Teröre karşı koyup parlak bir gelecek hakkına sahipler. Filistin halkı bu reformu gerçekleştirmezse tek suçlu kendileri olacak. Destek veriyoruz, Arap dünyasının müslüman dünyasının desteğini veriyoruz. Artık bugün savaşın derhal sonlanmasını bekliyoruz. Tüm rehinelerimizi geri almayı bekliyoruz. Herşeyi geri getirmeyi umuyoruz. Kalıcı şekilde İsrail'in güvenliğini sağlayacak koşulları yaratmak istiyoruz. Filistinlilerin güvenliği de olacak bu. Havaya ateş ettik ama işe yarayacak mı bilmiyoruz. Önümüzdeki günler içinde ateş edilmemesi gerekir. O bölgenin liderleri de aslında bu ihtimalin gerçek olacağı konusunda umutlu. Bu anlaşmanın uzun vadeli barışa bizi götüreceğine inanıyorlar.
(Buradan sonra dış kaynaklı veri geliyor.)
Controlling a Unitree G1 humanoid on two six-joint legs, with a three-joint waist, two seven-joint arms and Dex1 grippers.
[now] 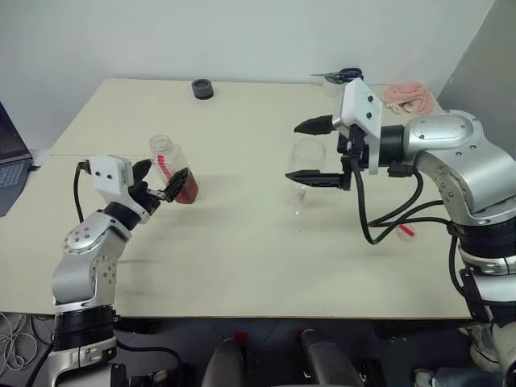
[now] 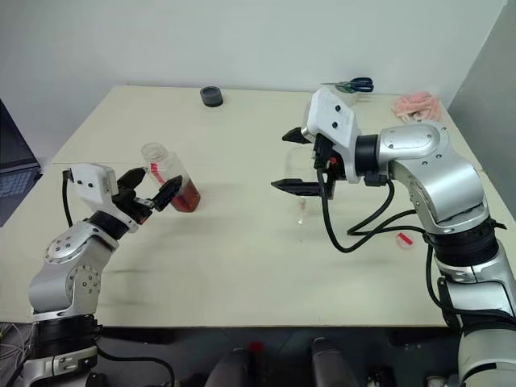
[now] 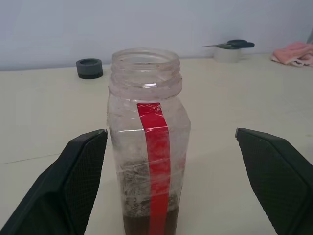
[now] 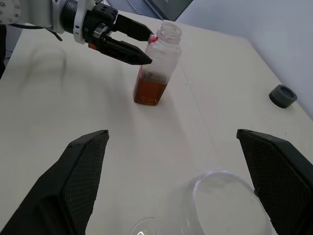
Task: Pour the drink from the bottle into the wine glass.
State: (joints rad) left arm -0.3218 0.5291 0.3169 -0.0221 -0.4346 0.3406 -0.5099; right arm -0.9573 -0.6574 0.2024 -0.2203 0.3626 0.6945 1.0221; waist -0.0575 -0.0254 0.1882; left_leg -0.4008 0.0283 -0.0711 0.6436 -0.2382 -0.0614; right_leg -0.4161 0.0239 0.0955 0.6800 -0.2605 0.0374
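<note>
pre-grasp step: nothing is held yet. bottle point(image 1: 172, 168) stands uncapped on the worktop point(image 1: 242, 242), drink point(image 4: 149, 92) low in it, bracketed by the left claw point(image 1: 161, 183), set wide and not seen touching. glass point(image 1: 305, 171) stands upright between the wide fingers of the right claw point(image 1: 310, 151). next, both claws are to be closed before any lift and tilt.

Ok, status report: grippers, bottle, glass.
Left gripper open, straddling the uncapped bottle, no grip. Right gripper open around the wine glass. Drink low in bottle. Path between clear.
</note>
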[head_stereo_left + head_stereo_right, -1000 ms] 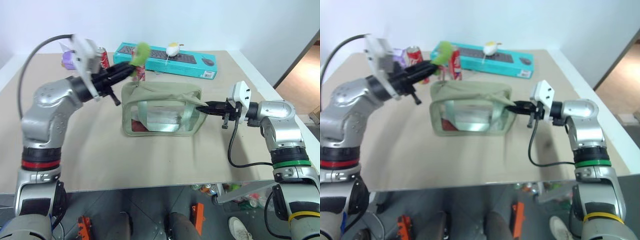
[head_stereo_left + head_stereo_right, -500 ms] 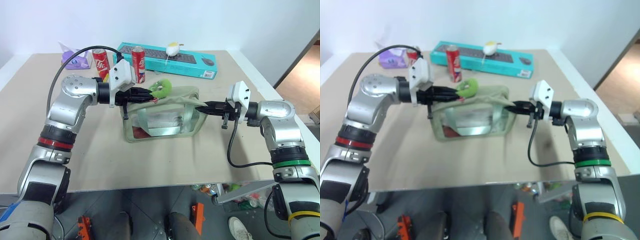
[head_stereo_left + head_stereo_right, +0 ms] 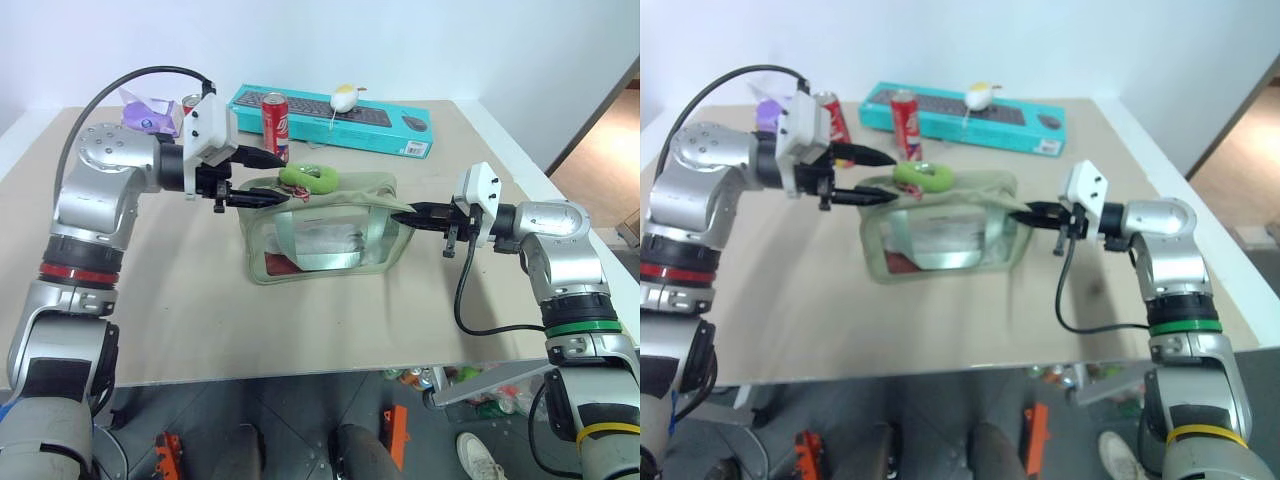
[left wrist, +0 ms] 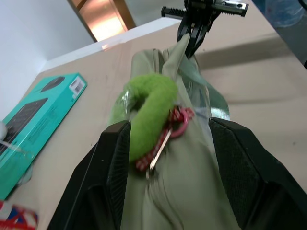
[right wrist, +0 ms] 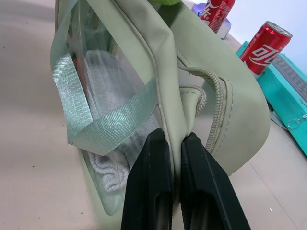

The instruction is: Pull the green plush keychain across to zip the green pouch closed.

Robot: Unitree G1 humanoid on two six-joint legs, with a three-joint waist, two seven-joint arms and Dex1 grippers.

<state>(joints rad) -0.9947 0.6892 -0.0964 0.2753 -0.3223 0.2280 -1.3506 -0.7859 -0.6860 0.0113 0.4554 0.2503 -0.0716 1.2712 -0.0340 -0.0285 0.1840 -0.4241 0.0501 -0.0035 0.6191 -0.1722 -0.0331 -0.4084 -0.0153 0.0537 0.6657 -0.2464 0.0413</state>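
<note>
Green plush keychain (image 3: 308, 178) lies on top of green pouch (image 3: 325, 225), near its left end. L tool (image 3: 262, 177) spread wide around it, not gripping. R tool (image 3: 408, 215) pinched on pouch's right end fabric. Step: regrasp; next, L must close on plush & pull along zipper.

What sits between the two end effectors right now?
The green pouch, green plush keychain lying on top near the open left end effector; seen in the left eye view.

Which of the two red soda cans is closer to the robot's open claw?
The partly hidden red can just behind the open left gripper, beside the purple pack. The other can stands apart by the teal box.
</note>
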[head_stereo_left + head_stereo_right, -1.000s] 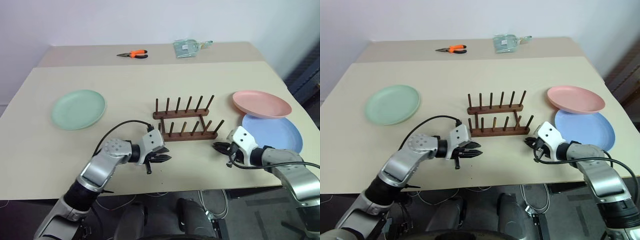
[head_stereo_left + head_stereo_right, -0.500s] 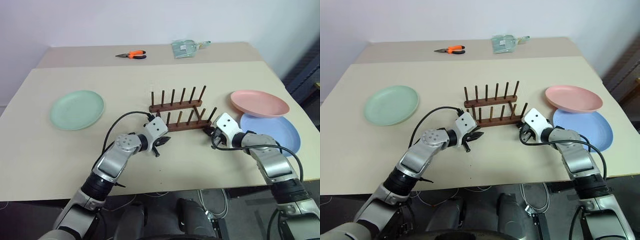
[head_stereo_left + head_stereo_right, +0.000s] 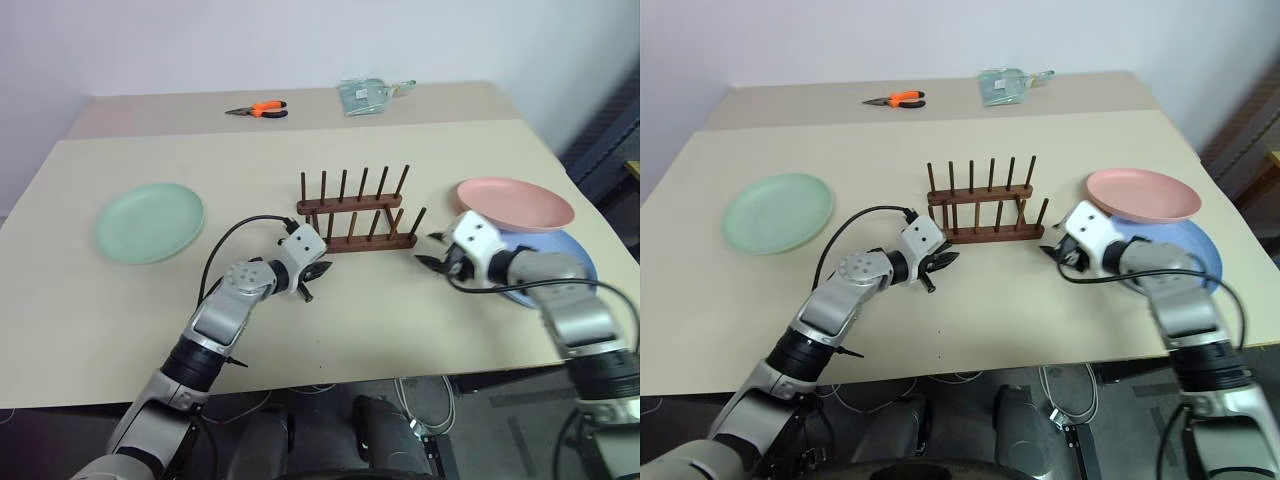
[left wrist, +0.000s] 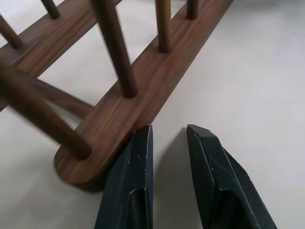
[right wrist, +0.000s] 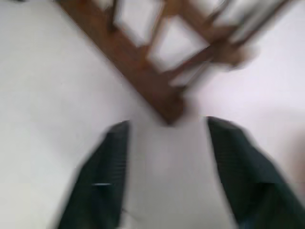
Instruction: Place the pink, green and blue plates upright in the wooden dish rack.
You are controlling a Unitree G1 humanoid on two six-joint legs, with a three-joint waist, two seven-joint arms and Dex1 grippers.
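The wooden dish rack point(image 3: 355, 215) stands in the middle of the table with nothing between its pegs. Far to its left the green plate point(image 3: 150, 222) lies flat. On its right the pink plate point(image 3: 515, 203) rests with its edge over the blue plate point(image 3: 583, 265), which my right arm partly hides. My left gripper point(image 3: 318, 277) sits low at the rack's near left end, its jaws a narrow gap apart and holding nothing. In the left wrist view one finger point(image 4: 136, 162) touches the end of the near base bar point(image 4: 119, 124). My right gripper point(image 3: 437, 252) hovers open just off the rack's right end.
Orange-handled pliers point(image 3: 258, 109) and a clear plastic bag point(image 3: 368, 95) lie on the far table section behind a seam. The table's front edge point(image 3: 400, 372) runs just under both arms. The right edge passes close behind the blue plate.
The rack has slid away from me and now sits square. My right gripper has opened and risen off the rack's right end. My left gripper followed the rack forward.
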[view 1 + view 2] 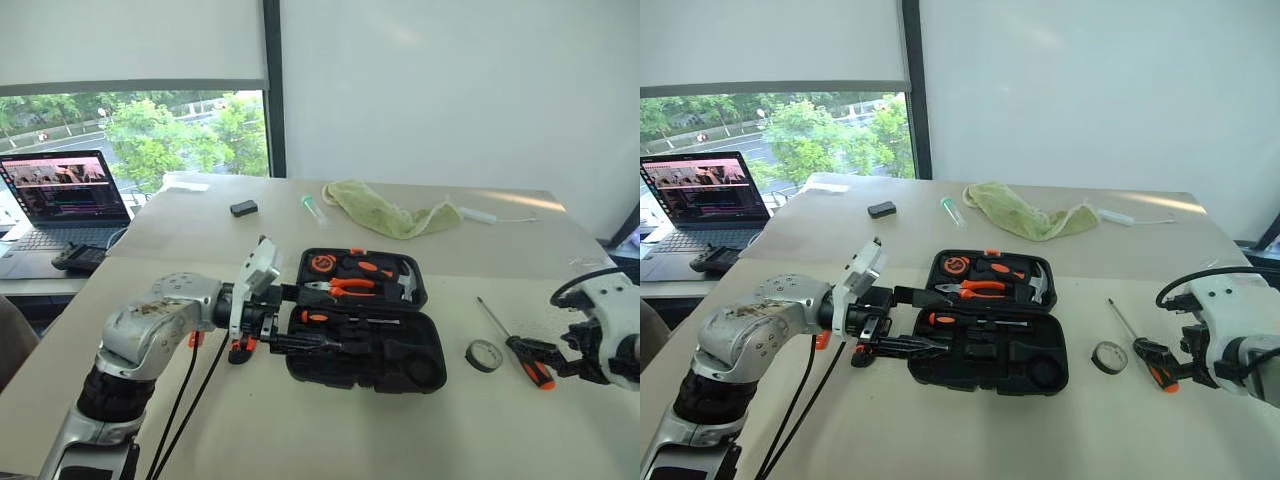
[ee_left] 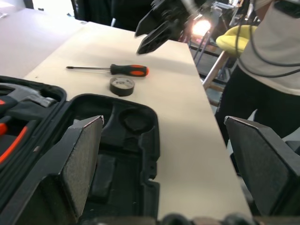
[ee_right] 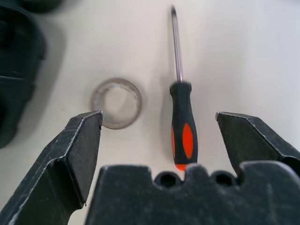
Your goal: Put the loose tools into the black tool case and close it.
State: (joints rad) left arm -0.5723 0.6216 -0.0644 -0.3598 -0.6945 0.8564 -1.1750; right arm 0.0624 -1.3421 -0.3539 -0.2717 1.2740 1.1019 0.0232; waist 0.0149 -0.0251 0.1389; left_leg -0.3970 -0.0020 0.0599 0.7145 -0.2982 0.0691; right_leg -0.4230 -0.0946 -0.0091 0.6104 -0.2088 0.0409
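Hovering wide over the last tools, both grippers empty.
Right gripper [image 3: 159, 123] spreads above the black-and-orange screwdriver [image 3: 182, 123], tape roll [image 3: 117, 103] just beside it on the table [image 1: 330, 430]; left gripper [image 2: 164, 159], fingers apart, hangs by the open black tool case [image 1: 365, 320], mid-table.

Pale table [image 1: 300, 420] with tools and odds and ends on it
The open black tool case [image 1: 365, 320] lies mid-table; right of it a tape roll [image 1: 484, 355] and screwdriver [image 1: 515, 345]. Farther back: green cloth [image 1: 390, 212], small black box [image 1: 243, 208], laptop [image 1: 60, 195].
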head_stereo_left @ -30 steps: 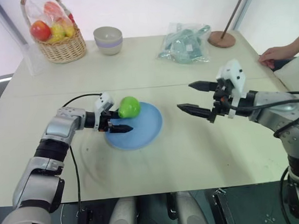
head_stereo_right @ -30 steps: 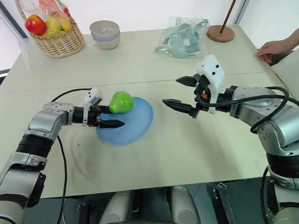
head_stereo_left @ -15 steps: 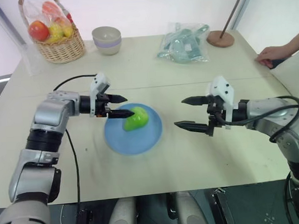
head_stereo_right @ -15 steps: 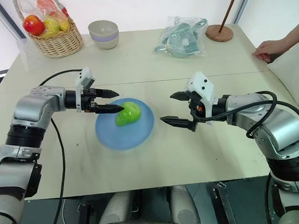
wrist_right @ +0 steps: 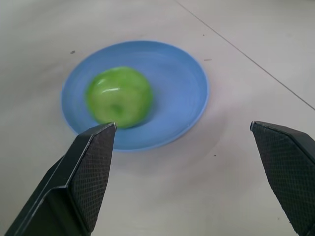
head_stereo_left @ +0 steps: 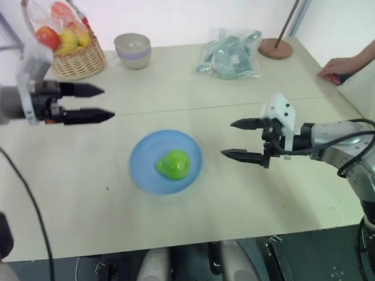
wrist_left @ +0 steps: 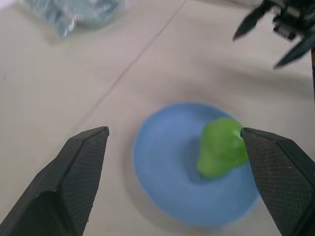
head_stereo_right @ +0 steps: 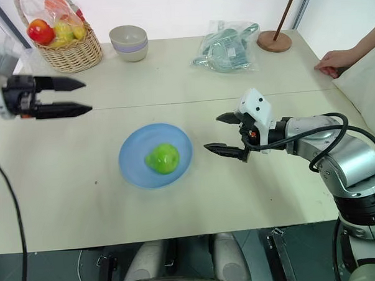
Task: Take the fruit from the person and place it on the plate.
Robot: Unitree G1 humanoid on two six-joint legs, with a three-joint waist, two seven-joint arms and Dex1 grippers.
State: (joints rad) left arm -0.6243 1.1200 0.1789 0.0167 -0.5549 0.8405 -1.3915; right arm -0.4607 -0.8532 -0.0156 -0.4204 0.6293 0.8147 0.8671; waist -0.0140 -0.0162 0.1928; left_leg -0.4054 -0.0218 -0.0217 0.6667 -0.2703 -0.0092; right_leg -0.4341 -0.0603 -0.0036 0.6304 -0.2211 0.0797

"YILLAR ÖNCE DE BUNU DEMİŞTİM"
Burada İsrail'in yakın dostu olarak İbrahim sözleşmelerine aracılık ettim. Birçok insan Abraham diyor İbrahim diyorlar. Abraham kulağa daha zarif geliyor. Abraham sözleşmesi çok güzel. Bir grup dahiyle bu sözleşme hazırlandı. 4 ülke süreçte yer aldı. Bence bu aslında belki barışa yol açacak. Belki İran da buna dahil olabilir. İran'la çok iyi geçinemiyoruz ama burada gerçekten bir umut olduğuna inanıyorum. Onlar da bu sözleşmenin üyesi olabilir. Yıllar önce de bunu demiştim. Gerçekten onlar da burada olabilir. Onlar için de iyi bir şey olabilir. Ekonomik olarak iyi olabilir. Kudüs'te ABD Büyükelçiliği var. ABD Başkanları seçim kampanyalarında bunu söylüyorlardı. Neticede yapamadılar. Ben göreve geldiğimde bunu yapacağımızı söyledim. Tüm dünya böyle bir şey yapma' dediler. Sonuçta ben bunu hallettim.
"KALBİMDEN KONUŞMUŞ OLDUM"
Perşembe günü kararımı açıklamıştım. Çarşamba günü 'yapma' dediler. Ben de 'Cuma günü arayın' dedim. Sonra yine aradılar. Önceden konuşmak daha iyi olurdu dediğimi biliyorum. Herkes bu kararın dünyanın sonunu getireceğini söylüyorlardı. Ama hiçbir şey olmadı. Sadece sözümü tutmuş oldum. Yahudilerin olmasını istediği bir şeydi. Golan tepelerinde İsrail'in egemenliğini de tanıdım. BM çok ilginç vakaydı burada. Genel kurulda beni takdim ederken 'ABD Başkanı' dediler. Promterıma baktım hiçbir şey yoktu. Beni takdim ettiler ama promtırımda yazı ve metin yok. Sonra doğaçlama konuşma yaptım. Biden olsaydı herhalde yapamaz. İçimden gelen bir konuşma yapmış oldu. Kalbimden konuşmuş oldum. Yoksa başım büyük belaya girerdi."